▶ **Task requirements**
Across the entries below, how many lines have the string "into" in them? Reply with only the number.

[Data to use Boundary: Start]

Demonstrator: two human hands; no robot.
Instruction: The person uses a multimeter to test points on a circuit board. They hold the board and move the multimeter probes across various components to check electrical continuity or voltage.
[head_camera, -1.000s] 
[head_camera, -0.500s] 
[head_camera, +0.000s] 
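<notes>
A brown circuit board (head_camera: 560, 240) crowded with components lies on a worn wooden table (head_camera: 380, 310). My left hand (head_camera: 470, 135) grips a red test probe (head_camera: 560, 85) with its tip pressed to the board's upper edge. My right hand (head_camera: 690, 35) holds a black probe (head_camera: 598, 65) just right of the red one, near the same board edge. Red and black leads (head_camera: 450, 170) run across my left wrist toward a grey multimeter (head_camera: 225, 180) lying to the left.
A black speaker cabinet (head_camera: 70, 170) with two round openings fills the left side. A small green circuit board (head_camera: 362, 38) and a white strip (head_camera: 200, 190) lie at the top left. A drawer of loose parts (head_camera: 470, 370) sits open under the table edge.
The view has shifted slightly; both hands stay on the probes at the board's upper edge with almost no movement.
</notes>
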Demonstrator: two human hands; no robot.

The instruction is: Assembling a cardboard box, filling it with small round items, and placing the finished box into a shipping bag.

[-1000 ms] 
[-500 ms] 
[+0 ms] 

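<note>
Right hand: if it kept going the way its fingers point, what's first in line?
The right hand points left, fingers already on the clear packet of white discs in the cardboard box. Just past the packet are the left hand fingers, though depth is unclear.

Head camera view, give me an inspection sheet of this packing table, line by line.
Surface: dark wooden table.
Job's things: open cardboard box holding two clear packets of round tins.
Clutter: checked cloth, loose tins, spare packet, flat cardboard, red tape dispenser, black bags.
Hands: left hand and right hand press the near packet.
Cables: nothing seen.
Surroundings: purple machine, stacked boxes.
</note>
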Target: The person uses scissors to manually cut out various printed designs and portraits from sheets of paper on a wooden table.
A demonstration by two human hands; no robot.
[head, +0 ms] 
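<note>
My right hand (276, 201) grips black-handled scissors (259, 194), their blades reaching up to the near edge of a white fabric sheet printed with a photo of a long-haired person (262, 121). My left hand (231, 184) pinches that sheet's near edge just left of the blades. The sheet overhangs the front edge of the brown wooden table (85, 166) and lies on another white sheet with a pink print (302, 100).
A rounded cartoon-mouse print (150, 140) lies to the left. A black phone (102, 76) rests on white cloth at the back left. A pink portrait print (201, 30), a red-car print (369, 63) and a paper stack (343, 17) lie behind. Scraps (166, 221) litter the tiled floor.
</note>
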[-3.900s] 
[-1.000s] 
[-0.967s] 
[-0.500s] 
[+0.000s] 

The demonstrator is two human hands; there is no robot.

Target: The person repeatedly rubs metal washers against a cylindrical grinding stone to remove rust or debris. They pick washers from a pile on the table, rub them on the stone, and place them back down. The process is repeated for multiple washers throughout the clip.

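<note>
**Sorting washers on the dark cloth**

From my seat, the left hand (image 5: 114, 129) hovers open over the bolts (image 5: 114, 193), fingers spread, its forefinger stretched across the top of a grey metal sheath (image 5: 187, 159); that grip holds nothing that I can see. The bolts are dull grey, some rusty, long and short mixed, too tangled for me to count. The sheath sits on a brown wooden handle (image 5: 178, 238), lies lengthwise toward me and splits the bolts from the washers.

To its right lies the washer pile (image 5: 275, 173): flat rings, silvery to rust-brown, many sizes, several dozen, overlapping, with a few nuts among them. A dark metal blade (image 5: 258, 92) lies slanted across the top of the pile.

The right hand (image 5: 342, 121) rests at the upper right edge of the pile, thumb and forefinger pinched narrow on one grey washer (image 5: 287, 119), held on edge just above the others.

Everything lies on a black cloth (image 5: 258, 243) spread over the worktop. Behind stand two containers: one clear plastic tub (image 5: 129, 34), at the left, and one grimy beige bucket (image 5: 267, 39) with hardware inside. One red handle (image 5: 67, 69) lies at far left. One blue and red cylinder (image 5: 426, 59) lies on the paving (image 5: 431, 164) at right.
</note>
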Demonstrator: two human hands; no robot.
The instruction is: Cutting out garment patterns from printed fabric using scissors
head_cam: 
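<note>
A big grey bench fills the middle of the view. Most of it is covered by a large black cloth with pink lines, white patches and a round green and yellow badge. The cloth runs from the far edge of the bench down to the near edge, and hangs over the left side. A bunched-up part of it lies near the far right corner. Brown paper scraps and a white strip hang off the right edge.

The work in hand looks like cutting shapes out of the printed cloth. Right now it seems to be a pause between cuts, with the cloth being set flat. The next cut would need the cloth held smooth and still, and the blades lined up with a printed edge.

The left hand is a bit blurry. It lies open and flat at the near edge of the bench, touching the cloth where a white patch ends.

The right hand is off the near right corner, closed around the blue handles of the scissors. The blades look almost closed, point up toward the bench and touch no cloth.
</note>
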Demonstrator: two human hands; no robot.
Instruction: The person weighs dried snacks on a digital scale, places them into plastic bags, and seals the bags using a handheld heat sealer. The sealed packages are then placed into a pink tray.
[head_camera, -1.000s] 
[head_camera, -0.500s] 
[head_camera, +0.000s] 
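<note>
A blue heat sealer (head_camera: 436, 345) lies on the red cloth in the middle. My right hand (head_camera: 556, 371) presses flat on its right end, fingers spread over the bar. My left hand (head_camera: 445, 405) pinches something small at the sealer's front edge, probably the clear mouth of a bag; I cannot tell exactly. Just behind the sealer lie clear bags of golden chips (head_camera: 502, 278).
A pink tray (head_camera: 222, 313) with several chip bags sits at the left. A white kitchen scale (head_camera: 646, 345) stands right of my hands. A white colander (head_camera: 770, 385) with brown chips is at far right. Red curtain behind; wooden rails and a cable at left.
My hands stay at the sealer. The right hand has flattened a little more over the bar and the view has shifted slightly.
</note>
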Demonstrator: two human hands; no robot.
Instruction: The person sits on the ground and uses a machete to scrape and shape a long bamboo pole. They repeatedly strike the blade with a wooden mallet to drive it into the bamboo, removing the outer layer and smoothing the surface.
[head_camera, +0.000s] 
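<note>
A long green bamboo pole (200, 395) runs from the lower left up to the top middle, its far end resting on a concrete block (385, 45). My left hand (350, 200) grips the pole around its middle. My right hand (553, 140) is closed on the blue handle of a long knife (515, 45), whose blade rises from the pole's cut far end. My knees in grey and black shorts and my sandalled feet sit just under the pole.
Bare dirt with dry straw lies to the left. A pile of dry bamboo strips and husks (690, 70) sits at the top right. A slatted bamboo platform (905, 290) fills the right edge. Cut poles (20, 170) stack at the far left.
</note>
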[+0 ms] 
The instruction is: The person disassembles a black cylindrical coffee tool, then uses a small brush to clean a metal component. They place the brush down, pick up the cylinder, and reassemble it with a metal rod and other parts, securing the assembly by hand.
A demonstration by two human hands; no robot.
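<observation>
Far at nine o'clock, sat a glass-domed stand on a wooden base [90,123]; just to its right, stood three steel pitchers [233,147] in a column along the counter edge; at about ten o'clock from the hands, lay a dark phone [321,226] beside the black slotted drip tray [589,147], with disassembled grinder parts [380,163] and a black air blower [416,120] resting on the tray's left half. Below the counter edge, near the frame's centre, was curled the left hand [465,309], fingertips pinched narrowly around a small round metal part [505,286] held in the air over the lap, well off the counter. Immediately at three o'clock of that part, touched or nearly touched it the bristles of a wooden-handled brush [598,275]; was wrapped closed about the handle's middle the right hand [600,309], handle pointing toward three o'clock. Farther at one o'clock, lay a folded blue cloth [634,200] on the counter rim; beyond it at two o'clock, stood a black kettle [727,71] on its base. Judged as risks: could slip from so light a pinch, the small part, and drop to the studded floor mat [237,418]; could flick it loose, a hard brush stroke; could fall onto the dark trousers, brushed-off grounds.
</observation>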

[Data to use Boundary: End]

▶ **Worked solution**
3